Dancila verwechselte Podgorica mit Prishtina, die Dolmetscherin reagierte aber rasch. Es war nicht das erste Fettnäpfchen der 54-jährigen Politikerin.

Archivbild von einer Demonstration gegen die Regierungspartei PSD. Vasilica Dancila (im Bild als Pappfigur) wird oft nur als Marionette des verurteilten Parteichefs Dragnea gesehen.
Archivbild von einer Demonstration gegen die Regierungspartei PSD. Vasilica Dancila (im Bild als Pappfigur) wird oft nur als Marionette des verurteilten Parteichefs Dragnea gesehen.
Archivbild von einer Demonstration gegen die Regierungspartei PSD. Vasilica Dancila (im Bild als Pappfigur) wird oft nur als Marionette des verurteilten Parteichefs Dragnea gesehen. – APA/AFP/ADRIAN CATU

Eine heikle Verwechslung unterlief Rumäniens Regierungschefin Vasilica Viorica Dancila in Montenegro: Die 54-jährige Politikerin der Postsozialisten (PSD) traf am Mittwoch in der montenegrinischen Hauptstadt Podgorica ein, wo sie anlässlich der gemeinsamen Pressekonferenz mit ihrem Amtskollegen Dusko Markovic hervorhob, sich zu freuen, "hier in Prishtina" zu sein.

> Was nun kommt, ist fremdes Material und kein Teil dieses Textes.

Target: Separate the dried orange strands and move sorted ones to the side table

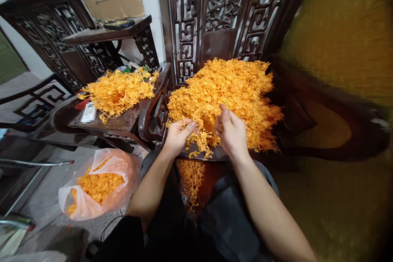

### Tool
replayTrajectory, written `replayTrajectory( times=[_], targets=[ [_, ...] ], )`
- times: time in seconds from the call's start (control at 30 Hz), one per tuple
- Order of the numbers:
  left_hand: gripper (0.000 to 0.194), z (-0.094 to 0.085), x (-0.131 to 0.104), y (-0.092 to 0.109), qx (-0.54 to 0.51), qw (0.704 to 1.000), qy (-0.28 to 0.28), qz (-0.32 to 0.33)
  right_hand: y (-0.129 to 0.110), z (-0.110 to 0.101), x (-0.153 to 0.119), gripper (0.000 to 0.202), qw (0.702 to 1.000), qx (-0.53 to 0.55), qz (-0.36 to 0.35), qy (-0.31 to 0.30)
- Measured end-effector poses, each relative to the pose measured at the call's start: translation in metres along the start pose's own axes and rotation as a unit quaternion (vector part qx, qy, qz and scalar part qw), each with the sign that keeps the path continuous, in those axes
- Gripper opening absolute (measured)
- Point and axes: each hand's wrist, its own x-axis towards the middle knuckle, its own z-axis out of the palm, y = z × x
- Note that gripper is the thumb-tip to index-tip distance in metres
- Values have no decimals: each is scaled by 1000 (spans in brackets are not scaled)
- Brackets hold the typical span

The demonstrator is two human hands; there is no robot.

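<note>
A thin, branching orange sprig (201, 144), plastic by its look, hangs from my left hand (179, 136), whose thumb and fingers are pinched on it. Across a small gap to the right is my right hand (232, 131), thumb up and fingers curled in; what they hold, if anything, is hidden. Both hands are at the near edge of a big heap of orange sprigs (233, 86), piled on a dark carved wooden chair. More strands (192, 178) hang or lie below the seat edge, between my knees.
To the left, a smaller bunch of orange sprigs (121, 90) lies on a dark wooden table (123, 120). A translucent plastic bag (130, 172) with orange pieces stands on the floor. The carved chair back (221, 41) rises behind the heap, and a wooden armrest (149, 123) stands left of my hands.
</note>
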Motion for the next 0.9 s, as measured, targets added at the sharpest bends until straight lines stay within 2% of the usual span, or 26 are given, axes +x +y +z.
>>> replayTrajectory(
  times=[0.07,0.13,0.23,0.3,0.43,0.53,0.6,0.7,0.77,0.83,0.9],
  targets=[
    [41,4,-1,-4,-62,996,-27,-50,8,5,12,59,980,144,136,-7],
    [42,7,1,-7,-120,986,-39,-104,11,12,18,64,947,228,228,-6],
    [42,7,5,-5,-197,967,-28,-162,14,22,18,69,914,263,310,4],
    [35,5,7,0,-249,953,-10,-170,19,26,16,70,908,250,335,19],
    [30,1,8,7,-337,928,31,-158,25,20,7,70,916,247,315,12],
    [33,1,9,6,-353,918,43,-174,21,16,0,68,922,264,282,-22],
    [33,2,10,5,-349,917,53,-185,19,18,-2,64,930,261,260,-7],
    [31,2,13,5,-337,920,52,-196,21,21,3,59,945,249,204,65],
    [30,1,15,5,-331,922,39,-196,25,14,13,61,951,230,158,131],
    [29,-1,15,6,-321,927,26,-193,31,-5,26,63,946,217,120,208],
    [29,-7,15,7,-302,934,21,-192,36,-29,37,63,928,229,103,274]
  ],
)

Prishtina ist allerdings die Hauptstadt des Kosovo, jener ehemaligen serbischen Provinz, deren Unabhängigkeit Rumänien bis heute nicht anerkennt.

Video gelöscht

Die offizielle Dolmetscherin bemühte sich, den Fauxpas des rumänischen Gastes einigermaßen zu vertuschen, indem sie "Podgorica" statt "Prishtina" übersetzte. Die rumänische Presse verriss am Donnerstag Dancilas peinlichen Ausrutscher; selbst die ansonsten kaum selbstkritische Regierungspartei PSD sah sich genötigt, über ihren Sprecher Adrian Dobre einzuräumen, dass der Ministerpräsidentin ein "schwerer diplomatischer Fauxpas" unterlaufen sei. Die Regierung in Bukarest löschte die Videodatei von Dancilas Pressekonferenz in Podgorica wenige Stunden später.

Die im eigenen Land zum einen als unbedarft, zum anderen als Marionette ihres vorbestraften Parteichefs Liviu Dragnea geltende Politikerin tritt indes längst nicht zum ersten Mal ins diplomatische Fettnäpfchen: Im vergangenen Monat vergaß sie anlässlich eines Besuchs des estnischen Ministerpräsidenten Jüri Ratas vor laufenden Kameras dessen Namen, im Mai hatte sie ihren kroatischen Amtskollegen Andrej Plenkovic vor den Kopf gestoßen, indem sie die Nationalhymne ihres Gastes nicht abwarten wollte. 2017 hatte Dancila als damalige Europaabgeordnete im Gespräch mit einer Reporterin den Iran und Pakistan als "EU-Staaten" bezeichnet.